報道資料
ここに掲載されている情報は、発表日現在の情報です。
検索日と情報が異なる可能性がございますので、 あらかじめご了承ください。
2007年4月5日
動画でも残像感の極めて少ない映像表現を可能にしたプロジェクター向け
ハイフレームレート対応0.61型 フルHDディスプレイデバイス 『SXRD』開発
ソニー株式会社は、プロジェクター用ディスプレイデバイスとして、『0.61型ハイフレームレート フルHD(207万画素)SXRD (Silicon X-tal Reflective Display)※1』を開発しました。
本デバイスは、従来の0.61型フルHD SXRD(当社2005年9月開発)に比べ、液晶駆動速度を2倍の240Hzに向上させ、120Hzフレームレート表示を実現しました。

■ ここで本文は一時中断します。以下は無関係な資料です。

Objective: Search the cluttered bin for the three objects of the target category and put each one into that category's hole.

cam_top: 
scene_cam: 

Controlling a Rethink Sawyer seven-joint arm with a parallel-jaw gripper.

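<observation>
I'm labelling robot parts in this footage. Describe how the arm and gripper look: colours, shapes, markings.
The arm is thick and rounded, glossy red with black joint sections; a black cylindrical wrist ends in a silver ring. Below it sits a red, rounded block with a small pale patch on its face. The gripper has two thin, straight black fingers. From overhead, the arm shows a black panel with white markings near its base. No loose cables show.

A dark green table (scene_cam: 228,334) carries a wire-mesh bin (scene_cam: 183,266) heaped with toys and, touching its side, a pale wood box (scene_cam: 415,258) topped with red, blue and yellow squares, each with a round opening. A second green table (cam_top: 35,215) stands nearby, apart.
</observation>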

従来からの特長である非常に速い液晶応答性(2.5ミリ秒)と併せ、動画においても残像感の極めて少ない高精細な映像表現を可能にしました。ここ数年、テレビの大画面化が進むとともに、家庭向けビデオプロジェクター市場も成長を続けております。これら大画面環境では特に、スポーツやアクションシーンなど動きの速い映像に対して、ブレやボヤケのない鮮明な画質への要求が高まります。当社は本デバイスにより、そうした要求に応えていきます。

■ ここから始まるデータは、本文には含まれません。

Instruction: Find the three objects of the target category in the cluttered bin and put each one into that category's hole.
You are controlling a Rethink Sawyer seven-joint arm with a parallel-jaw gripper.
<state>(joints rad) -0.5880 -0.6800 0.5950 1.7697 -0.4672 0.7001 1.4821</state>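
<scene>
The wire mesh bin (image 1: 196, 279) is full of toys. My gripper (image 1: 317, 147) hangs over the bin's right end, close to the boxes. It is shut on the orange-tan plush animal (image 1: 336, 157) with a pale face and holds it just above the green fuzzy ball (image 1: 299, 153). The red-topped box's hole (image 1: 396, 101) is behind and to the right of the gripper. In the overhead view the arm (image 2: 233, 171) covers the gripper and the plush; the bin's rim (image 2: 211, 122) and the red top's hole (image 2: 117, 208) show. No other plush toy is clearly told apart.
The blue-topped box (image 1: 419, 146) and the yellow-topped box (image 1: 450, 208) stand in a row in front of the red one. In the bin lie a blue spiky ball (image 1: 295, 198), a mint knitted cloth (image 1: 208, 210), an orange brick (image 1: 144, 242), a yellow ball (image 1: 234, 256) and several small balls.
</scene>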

0.61型 フルHDディスプレイデバイス 『SXRD』
ハイフレームレートの効果を分かりやすく説明するためのイメージ
■開発上の主なポイント
-
新規シリコン駆動基板開発によるハイフレームレート表示対応
従来の60Hzフレームレート表示に対し、2倍速の120Hzハイフレームレート表示を可能にするため、シリコン駆動基板を新規に開発しました。

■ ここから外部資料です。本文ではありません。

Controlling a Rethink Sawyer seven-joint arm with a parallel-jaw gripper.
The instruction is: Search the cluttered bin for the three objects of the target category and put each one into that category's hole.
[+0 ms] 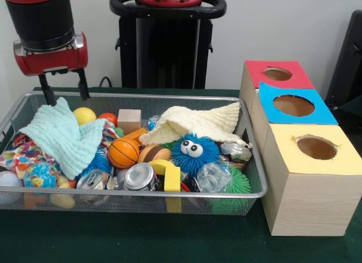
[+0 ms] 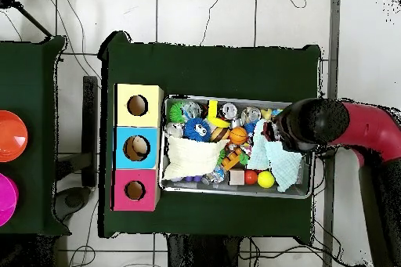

フルHD(207万画素)の解像度を維持しつつ、120Hz表示に対応するためには、デバイス内において通常の2倍の大容量データ転送が必要となります。一般的に大容量データ転送を行った場合、映像信号に数ミリボルト程度の微小ノイズが増加し、その僅かなノイズが画質に影響を及ぼします。この課題に対しては、映像信号線間の干渉を低減させる回路を新規に設計することで、書き込み信号の電圧安定性を向上させ、極めてノイズの少ない画質を実現しました。60Hzフレームレートパネルと比較してデバイス内の回路規模が増大しているにも関わらず、配線レイアウトの最適化等を行うことで、表示エリアやパッケージのサイズを共通化することを実現。従来の光学エンジンを活用することが可能で、効率的な商品開発が可能です。
-
2.5ミリ秒高速応答と240Hz液晶駆動による動画特性の向上
120Hzハイフレームレート表示を長期的に安定して高画質で実現するために、液晶セルへの実効的な印加電圧のバランスを理想的に保つことが出来る240Hz液晶駆動方式を開発しました。SXRDでは、2μm以下という超狭セル厚構造と新規液晶の採用により、高速応答速度2.5ミリ秒を達成しています。
-
デバイス構造の最適化による新規光源への対応
今回の開発においては、不要反射光の発生などを抑えるようにデバイス構造を最適化し、光源スペクトルに依存しない柔軟性の高いデバイスを実現しました。これにより、超高圧水銀ランプ、キセノンランプからLEDやレーザといった固体光源まで、各種光源に対応できます。今後開発が進むと思われる固体光源との組み合わせでは、色域拡大により極めて鮮やかな画像が表示可能となります。
-
その他新機能
プロジェクターの商品設計においては、製品機内の温度を最適化する熱設計が重要になっています。本デバイスでは、デバイスの温度をモニタリングできる温度検出回路をシリコン駆動基板内に作り込み、リアルタイムでシリコン駆動素子の温度をデバイス外部から直接測定出来るようにすることで、プロジェクターの商品設計時の効率化を可能にしました。
■今後のビジネス展開
■「0.61型ハイフレームレートSXRD」の主な仕様
*SXRDについて
SXRDは、2003年2月にフルHDディスプレイデバイスとして開発したソニー独自の反射型液晶ディスプレイデバイスで、「高精細」のみならず、従来難しいとされていた「高コントラスト」「高速応答」も兼ね備えていることが特長です。
<開発の経緯>
-
0.78型フルHD(1920H×1080V・207万画素)「フルHD SXRD」(2003年2月開発発表)
-
1.55型4K(4096H×2160V・885万画素)「4K SXRD」(2004年5月開発発表)
-
0.61型フルHD(1920H×1080V・207万画素)「フルHD SXRD」(2005年9月実用化発表)
- ※1X-tal = Crystalの意味。